Each entry should be transcribed exactly as written, and any picture left out.
************
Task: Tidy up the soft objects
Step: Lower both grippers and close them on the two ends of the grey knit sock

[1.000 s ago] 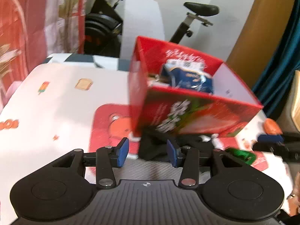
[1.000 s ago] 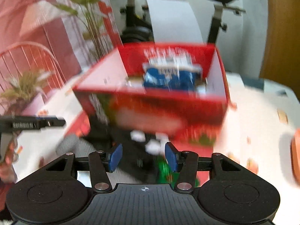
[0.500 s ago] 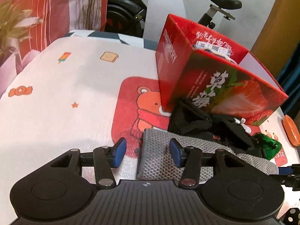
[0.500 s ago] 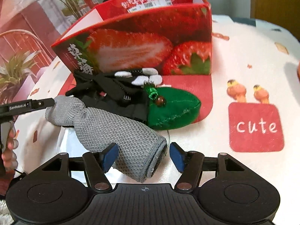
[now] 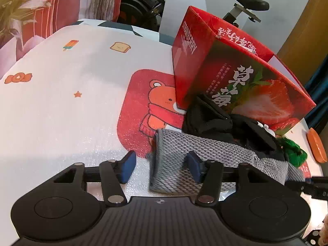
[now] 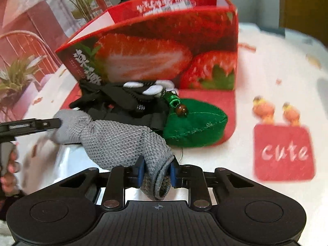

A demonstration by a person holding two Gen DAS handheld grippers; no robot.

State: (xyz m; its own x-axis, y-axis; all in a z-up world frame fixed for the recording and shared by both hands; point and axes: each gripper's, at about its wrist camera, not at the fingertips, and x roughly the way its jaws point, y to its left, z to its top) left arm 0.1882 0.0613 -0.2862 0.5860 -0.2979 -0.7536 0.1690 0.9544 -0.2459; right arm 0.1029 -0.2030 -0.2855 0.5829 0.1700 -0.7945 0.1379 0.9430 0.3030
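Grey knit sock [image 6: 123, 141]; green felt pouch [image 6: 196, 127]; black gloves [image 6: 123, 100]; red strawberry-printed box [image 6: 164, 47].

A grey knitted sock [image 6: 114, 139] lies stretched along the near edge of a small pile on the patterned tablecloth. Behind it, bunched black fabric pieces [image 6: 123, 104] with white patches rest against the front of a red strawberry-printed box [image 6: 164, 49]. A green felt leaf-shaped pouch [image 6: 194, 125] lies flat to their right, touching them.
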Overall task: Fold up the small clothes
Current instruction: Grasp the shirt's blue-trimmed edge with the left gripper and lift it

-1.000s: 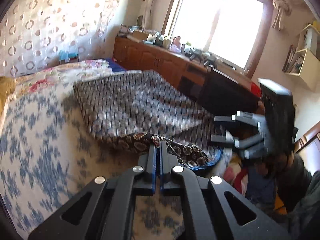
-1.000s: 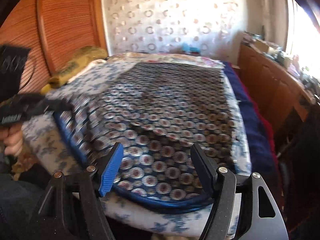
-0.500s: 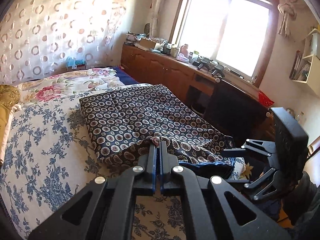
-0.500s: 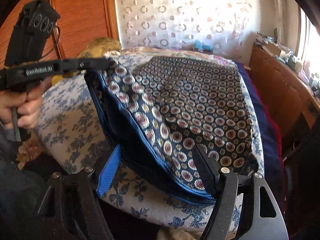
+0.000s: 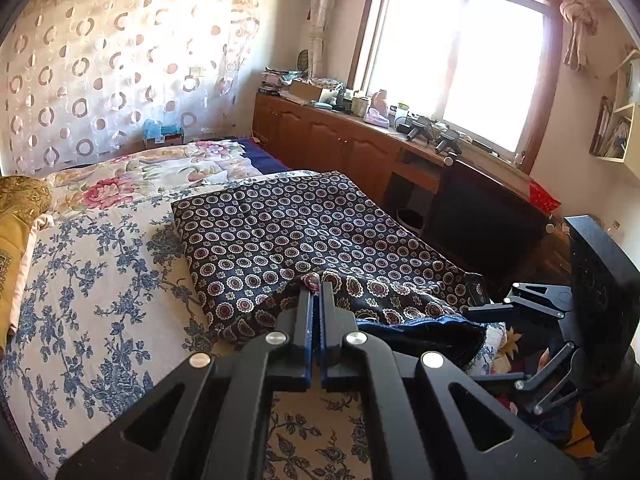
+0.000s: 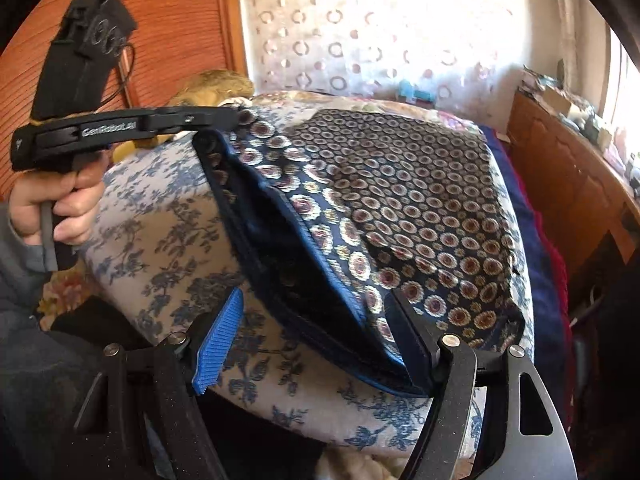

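Note:
A dark navy garment with a circle pattern (image 5: 304, 232) lies spread on the bed. My left gripper (image 5: 316, 290) is shut on its near corner and holds that corner lifted; it also shows in the right wrist view (image 6: 236, 114) with the cloth hanging from it. The garment (image 6: 400, 200) shows its blue-edged waistband opening (image 6: 296, 256) toward the right wrist camera. My right gripper (image 6: 316, 320) is open, its jaws wide apart around the lower end of the waistband, at the bed's near edge. It also shows at the right in the left wrist view (image 5: 492, 312).
The bed has a white sheet with blue flowers (image 5: 92, 280) and a floral quilt (image 5: 152, 172) at the far end. A wooden cabinet (image 5: 340, 140) with clutter runs under the window. A wooden headboard (image 6: 168, 32) and a gold pillow (image 6: 216, 84) stand behind the left gripper.
My left gripper has lifted the garment's corner and carried it up and over, opening the waistband. My right gripper has come in closer to the waistband's lower end, still open.

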Demonstrator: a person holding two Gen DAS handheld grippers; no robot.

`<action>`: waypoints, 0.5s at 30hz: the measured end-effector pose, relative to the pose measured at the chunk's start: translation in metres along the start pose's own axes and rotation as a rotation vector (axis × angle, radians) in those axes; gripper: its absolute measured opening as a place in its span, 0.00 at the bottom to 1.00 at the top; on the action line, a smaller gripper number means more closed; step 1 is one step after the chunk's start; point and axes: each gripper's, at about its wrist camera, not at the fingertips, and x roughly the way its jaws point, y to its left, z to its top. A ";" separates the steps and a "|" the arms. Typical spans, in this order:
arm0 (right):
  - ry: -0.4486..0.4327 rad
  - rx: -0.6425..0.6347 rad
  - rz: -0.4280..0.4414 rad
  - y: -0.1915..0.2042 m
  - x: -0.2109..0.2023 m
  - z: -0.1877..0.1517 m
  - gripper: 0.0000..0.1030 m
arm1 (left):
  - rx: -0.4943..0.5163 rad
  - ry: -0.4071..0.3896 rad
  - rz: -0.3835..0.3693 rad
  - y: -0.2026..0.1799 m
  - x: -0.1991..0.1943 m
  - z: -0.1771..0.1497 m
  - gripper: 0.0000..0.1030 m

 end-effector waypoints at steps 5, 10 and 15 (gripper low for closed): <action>0.026 -0.014 -0.022 0.000 0.009 -0.001 0.73 | -0.008 -0.007 0.006 0.002 -0.003 0.000 0.00; 0.044 0.014 -0.076 -0.017 0.015 -0.007 0.73 | -0.012 -0.010 0.008 0.004 -0.003 0.000 0.00; 0.060 0.074 -0.145 -0.047 0.018 -0.013 0.73 | -0.022 -0.017 0.015 0.006 -0.006 -0.001 0.00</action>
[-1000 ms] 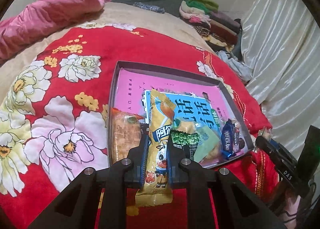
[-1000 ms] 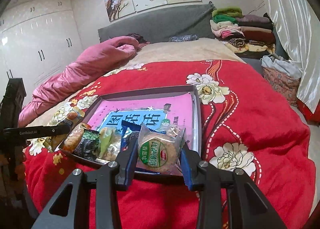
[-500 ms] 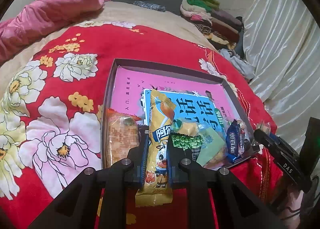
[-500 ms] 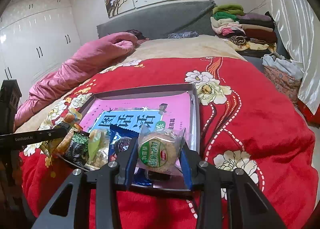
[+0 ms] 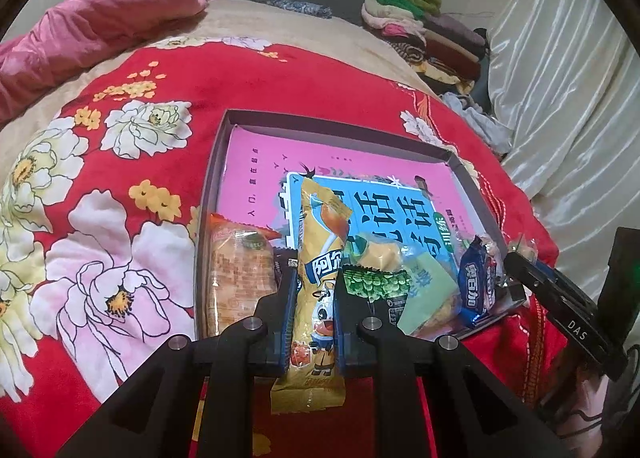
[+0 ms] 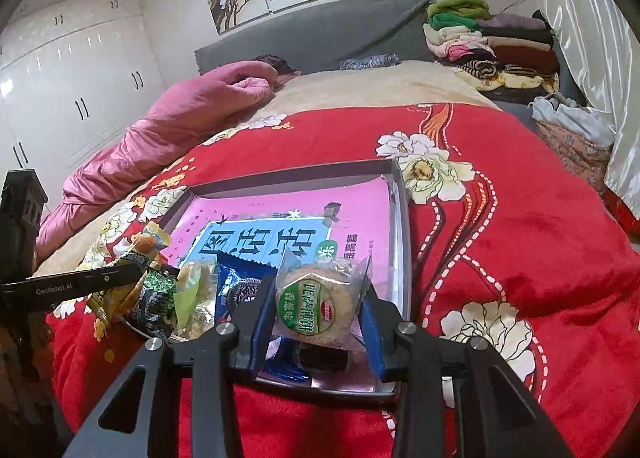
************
- **Answer section**
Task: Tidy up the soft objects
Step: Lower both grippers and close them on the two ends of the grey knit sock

[1.000 s ago] 
[1.000 s ago] 
[0.500 s ago] 
[0.500 s ago] 
[now] 
[now] 

A demonstration by a person holding two Gen DAS handheld grippers; no robot.

State: (xyz m; its own x-axis, y-axis; all in a z-up world frame fixed for the recording and shared by both hands; point and axes: each gripper's, at about its wrist camera, not at the fingertips, and x roughly the way its jaws point, y to its left, z to its top) left arm 0.1882 0.0613 -0.2862 0.5860 -0.2979 -0.7536 0.1690 0.9544 -0.2459; right arm 0.1029 -0.2030 -0.2855 0.5829 0.1700 -0.7945 0.1379 0.9430 0.3030
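Grey knit sock [image 6: 123, 141]; green felt pouch [image 6: 196, 127]; black gloves [image 6: 123, 100]; red strawberry-printed box [image 6: 164, 47].

A grey knitted sock [image 6: 114, 139] lies stretched along the near edge of a small pile on the patterned tablecloth. Behind it, bunched black fabric pieces [image 6: 123, 104] with white patches rest against the front of a red strawberry-printed box [image 6: 164, 49]. A green felt leaf-shaped pouch [image 6: 194, 125] lies flat to their right, touching them.
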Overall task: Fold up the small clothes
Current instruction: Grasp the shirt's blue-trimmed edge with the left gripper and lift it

-1.000s: 
-1.000s: 
-0.500s: 
-0.500s: 
+0.000s: 
+0.000s: 

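Note:
A dark navy garment with a circle pattern (image 5: 304, 232) lies spread on the bed. My left gripper (image 5: 316, 290) is shut on its near corner and holds that corner lifted; it also shows in the right wrist view (image 6: 236, 114) with the cloth hanging from it. The garment (image 6: 400, 200) shows its blue-edged waistband opening (image 6: 296, 256) toward the right wrist camera. My right gripper (image 6: 316, 320) is open, its jaws wide apart around the lower end of the waistband, at the bed's near edge. It also shows at the right in the left wrist view (image 5: 492, 312).
The bed has a white sheet with blue flowers (image 5: 92, 280) and a floral quilt (image 5: 152, 172) at the far end. A wooden cabinet (image 5: 340, 140) with clutter runs under the window. A wooden headboard (image 6: 168, 32) and a gold pillow (image 6: 216, 84) stand behind the left gripper.
My left gripper has lifted the garment's corner and carried it up and over, opening the waistband. My right gripper has come in closer to the waistband's lower end, still open.
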
Demonstrator: a person holding two Gen DAS handheld grippers; no robot.

`<action>`: waypoints, 0.5s at 30hz: the measured end-effector pose, relative to the pose measured at the chunk's start: translation in metres along the start pose's own axes and rotation as a rotation vector (axis × angle, radians) in those axes; gripper: its absolute measured opening as a place in its span, 0.00 at the bottom to 1.00 at the top; on the action line, a smaller gripper number means more closed; step 1 is one step after the chunk's start; point and axes: each gripper's, at about its wrist camera, not at the fingertips, and x roughly the way its jaws point, y to its left, z to its top. A ";" separates the steps and a "|" the arms. Typical spans, in this order:
arm0 (right):
  - ry: -0.4486..0.4327 rad
  - rx: -0.6425..0.6347 rad
  - rz: -0.4280..0.4414 rad
  - y: -0.1915..0.2042 m
  - x: -0.2109..0.2023 m
  - z: -0.1877..0.1517 m
  - gripper: 0.0000..0.1030 m
arm1 (left):
  - rx: -0.4943..0.5163 rad
  - ry: -0.4071..0.3896 rad
  - rz: -0.3835..0.3693 rad
  - y: -0.2026..0.1799 m
  - x: -0.1991..0.1943 m
  - z: -0.1771..0.1497 m
  - gripper: 0.0000..0.1030 m

 end-effector waypoints at steps 5, 10 and 15 (gripper low for closed): <action>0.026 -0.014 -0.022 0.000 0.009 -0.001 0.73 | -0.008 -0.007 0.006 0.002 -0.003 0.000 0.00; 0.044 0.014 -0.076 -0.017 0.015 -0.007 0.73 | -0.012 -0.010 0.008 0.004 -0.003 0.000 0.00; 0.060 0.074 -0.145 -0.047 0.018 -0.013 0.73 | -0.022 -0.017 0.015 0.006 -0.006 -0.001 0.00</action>
[-1000 ms] 
[-1000 ms] 
[-500 ms] 
[-500 ms] 
[+0 ms] 
[+0 ms] 

This is the complete answer to the exercise.